I forgot to address the rotational part of the question....acceleration is acceleration; so although I can't picture an analogy (any takers???????????) ..

linear and rotational acceleration are equivalent because each produces a force...the only difference is in the direction of the force relative to that of the velocity and the type of change in velocity. A steady linear force will eventually propel an object to near light speed; a rotational force of angular origin maintains a fixed speed while direction changes.

(sure seems like there should be some other effects...hmmmmmmm. well, one is a linear force doesn't make you dizzy...)

7. Nov 3, 2008

### DrGreg

All things being equal, yes. I.e. both observers must be at the same place at the same time, measuring light "locally" i.e. at their own location.

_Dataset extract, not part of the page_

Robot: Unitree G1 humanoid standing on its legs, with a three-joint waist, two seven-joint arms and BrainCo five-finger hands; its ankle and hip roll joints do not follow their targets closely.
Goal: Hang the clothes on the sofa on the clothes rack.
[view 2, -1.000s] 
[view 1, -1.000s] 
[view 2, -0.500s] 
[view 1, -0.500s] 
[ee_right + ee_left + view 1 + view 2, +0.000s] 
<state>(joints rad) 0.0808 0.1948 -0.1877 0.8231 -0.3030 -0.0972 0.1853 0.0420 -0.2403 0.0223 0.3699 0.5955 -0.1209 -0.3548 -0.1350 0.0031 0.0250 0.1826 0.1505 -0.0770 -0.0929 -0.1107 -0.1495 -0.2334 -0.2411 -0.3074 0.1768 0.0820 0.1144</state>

This is true by definition. Q: How does a non-inertial observer measure local distance and local time? A: by asking a co-moving (i.e. relatively stationary) inertial observer to make the measurement for him/her. This is how local distance and time are defined for a non-inertial observer.

Don't confuse space-time curvature with non-inertial ("accelerating") observers. The two often occur hand-in-hand but they have different effects.

Inertial observers (a.k.a. free-falling observers) in the presence of gravitation do not see "all spacetime" as straight -- it only looks straight locally. The curvature or flatness of spacetime is an intrinsic property of spacetime itself and does not depend on the motion of observers. An inertial observer can tell if spacetime is flat or curved by looking at other, non-local inertial observers and seeing if they all move at constant velocity or if some don't.

Curvature is not "gravitational strength"; it is (roughly speaking) the "rate-of-change of gravitational strength" over distance i.e. "gravitational gradient".

8. Nov 3, 2008

### Naty1

I have been puzzled by the boldface part for sometime....and I think it does depend on frame.....Let me disagree for discussion: A free falling inertial observer in the presence of gravitation sees local spacetime as flat; all other frames will observe the same local space as curved.

In fact, when light is observed from a distance approaching a black hole and slowing, blue shifting, as viewed say from earth, and never reaching the event horizon, (curved space) while a local free falling observer sees that same light proceed to the event horizon and disappear (flat space)....isn't that an example of different observers seeing different shape spacetime??

9. Nov 3, 2008

### Jonathan Scott

Note that there are two types of "curvature". The "curvature" caused by mass is like the curvature of the surface of a ball, and cannot be transformed away. The "curvature" of a gravitational field in a vacuum is more like the curvature of a cone made of flat paper, where it is possible to use a flat view to describe local events. (Don't stretch this analogy too far, though!)

10. Nov 4, 2008

### MeJennifer

No, the boldefaced statement is exactly right, the curvature of spacetime is observer independent.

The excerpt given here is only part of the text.